1997 Conn. Super. Ct. 5882
CourtConnecticut Superior Court
DecidedMay 12, 1997
DocketNo. CR94 09 03 98
StatusUnpublished

This text of 1997 Conn. Super. Ct. 5882 (State v. Pinder, No. Cr94 09 03 98 (May 12, 1997)) is published on Counsel Stack Legal Research, covering Connecticut Superior Court primary law. Counsel Stack provides free access to over 12 million legal documents including statutes, case law, regulations, and constitutions.

Bluebook
State v. Pinder, No. Cr94 09 03 98 (May 12, 1997), 1997 Conn. Super. Ct. 5882 (Colo. Ct. App. 1997).

Opinion

[EDITOR'S NOTE: This case is unpublished as indicated by the issuing court.]MEMORANDUM OF DECISION ON MOTION TO SUPPRESS STATEMENTS The defendant in this case claims a violation of his fourth,fifth, sixth and fourteenth amendment rights under the United States Constitution and article first, sections seven and eight of the Connecticut Constitution.1 The factual predicate framing the issues is here appropriate. The defendant Pinder's initial contact with the state police occurred in the early morning hours following the demise of Bryan Altvater. That contact was by telephone and, as a result thereof, a meeting with Pinder occurred shortly thereafter at his mother's home in Danbury. At that time, he was cooperative, gave the police a statement, registered no unusual characteristics with the exception of anger as it was described over the fact that Bryan was dead. Subsequent to that interview, the police recognized some inconsistencies in the versions of the actions of the people to whom they had spoken. One such inconsistency was the time line discrepancy between Pinder's version and the decedent's father's version of when he, Pinder, had left for work. The second was the discovery of a towel from the upstairs living quarters of the parents in Pinder's bedroom. It was maintained in the testimony heard by the court that at this time Pinder was no more suspect than anyone else and was in fact a witness, if anything at all. In view of the inconsistencies or the discrepancies, whichever happens to be preferred, he was reinterviewed at Troop A in Southbury and arrived there voluntarily without any question whatsoever, and the court so finds.

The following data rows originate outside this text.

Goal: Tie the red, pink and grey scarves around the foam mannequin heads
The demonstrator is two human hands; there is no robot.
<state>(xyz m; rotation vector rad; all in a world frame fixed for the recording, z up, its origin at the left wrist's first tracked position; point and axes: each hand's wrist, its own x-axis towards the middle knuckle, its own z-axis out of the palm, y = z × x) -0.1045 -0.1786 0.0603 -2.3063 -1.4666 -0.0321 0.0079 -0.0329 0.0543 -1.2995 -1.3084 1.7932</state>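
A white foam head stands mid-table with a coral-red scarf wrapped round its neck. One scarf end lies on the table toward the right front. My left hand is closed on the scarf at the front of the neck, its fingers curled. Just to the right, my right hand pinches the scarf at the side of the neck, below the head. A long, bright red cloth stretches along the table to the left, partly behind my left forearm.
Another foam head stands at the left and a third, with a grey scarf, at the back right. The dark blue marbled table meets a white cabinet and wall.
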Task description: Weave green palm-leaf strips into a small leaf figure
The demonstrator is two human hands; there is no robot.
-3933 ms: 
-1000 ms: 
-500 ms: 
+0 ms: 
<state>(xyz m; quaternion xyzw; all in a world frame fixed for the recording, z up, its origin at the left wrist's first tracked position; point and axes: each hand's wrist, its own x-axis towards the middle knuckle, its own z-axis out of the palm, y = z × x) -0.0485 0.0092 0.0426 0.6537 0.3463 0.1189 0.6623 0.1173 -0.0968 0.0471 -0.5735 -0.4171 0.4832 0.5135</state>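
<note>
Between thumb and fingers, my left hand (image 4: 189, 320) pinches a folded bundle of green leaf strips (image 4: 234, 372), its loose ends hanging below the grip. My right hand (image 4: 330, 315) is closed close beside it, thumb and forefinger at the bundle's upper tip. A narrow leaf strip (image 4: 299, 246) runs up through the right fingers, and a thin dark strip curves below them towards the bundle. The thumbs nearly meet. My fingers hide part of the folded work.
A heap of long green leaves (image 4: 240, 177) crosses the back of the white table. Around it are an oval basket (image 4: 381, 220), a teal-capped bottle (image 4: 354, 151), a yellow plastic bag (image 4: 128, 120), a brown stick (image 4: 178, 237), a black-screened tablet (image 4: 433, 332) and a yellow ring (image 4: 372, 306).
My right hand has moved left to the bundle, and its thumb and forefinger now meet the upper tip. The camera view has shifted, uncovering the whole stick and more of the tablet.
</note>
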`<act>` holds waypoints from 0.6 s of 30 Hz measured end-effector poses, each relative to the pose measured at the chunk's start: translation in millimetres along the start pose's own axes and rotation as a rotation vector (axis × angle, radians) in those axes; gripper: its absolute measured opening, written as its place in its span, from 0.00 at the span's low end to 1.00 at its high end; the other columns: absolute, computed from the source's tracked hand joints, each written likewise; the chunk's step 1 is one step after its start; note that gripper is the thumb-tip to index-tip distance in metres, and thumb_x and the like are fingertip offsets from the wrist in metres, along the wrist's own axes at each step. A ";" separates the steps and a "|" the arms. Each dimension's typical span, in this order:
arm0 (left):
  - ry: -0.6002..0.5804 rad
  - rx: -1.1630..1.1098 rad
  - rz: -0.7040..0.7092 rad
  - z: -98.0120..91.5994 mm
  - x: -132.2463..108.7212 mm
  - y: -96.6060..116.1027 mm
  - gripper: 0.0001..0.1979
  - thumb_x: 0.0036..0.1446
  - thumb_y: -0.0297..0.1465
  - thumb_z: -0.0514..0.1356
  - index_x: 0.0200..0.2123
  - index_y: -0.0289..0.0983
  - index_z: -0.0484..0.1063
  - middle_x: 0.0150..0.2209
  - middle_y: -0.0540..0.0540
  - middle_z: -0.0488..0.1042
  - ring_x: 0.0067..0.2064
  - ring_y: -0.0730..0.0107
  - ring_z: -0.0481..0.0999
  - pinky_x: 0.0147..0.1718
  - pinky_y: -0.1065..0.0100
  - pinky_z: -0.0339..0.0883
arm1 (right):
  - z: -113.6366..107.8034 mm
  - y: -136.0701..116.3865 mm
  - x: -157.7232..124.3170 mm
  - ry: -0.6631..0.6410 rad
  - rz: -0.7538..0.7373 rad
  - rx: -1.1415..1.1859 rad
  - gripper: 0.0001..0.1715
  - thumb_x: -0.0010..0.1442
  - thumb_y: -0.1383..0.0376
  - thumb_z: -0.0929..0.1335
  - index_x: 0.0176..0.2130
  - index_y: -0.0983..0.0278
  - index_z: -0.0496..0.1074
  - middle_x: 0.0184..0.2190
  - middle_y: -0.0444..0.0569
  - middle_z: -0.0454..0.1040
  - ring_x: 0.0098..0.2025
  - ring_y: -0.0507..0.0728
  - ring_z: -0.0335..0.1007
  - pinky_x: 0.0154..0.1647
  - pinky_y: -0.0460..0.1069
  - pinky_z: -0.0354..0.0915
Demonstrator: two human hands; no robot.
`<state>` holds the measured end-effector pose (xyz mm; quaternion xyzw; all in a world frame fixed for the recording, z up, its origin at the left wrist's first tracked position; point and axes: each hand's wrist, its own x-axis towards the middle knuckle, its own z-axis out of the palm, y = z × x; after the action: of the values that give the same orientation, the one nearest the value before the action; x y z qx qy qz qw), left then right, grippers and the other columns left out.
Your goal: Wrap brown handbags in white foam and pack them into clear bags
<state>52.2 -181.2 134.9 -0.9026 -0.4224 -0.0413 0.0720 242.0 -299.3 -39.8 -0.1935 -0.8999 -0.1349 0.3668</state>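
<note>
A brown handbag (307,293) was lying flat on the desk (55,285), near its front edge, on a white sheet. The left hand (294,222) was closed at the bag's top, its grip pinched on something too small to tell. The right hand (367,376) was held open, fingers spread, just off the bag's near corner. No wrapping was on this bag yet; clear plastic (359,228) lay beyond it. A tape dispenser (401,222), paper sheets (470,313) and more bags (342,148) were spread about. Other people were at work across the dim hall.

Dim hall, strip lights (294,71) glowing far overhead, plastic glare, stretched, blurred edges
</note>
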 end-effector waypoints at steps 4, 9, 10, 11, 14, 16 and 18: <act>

At the conclusion of that interview, because the discrepancies and inconsistencies had not been resolved, it was suggested that he submit to a polygraph. He willingly agreed, indicating that he knew something about polygraphs, that he had studied them or had a project on them in school. He was amenable to be examined that very day but the examination could not be so scheduled as a result of prior commitments by the polygraph unit. In addition, he was perceptibly fatigued at that time and the evidence indicates that a fatigued individual is not a proper subject for such testing. Testimony continues that he was most cooperative and willingly agreed to being examined the following day, which was possible because of a cancellation in the unit.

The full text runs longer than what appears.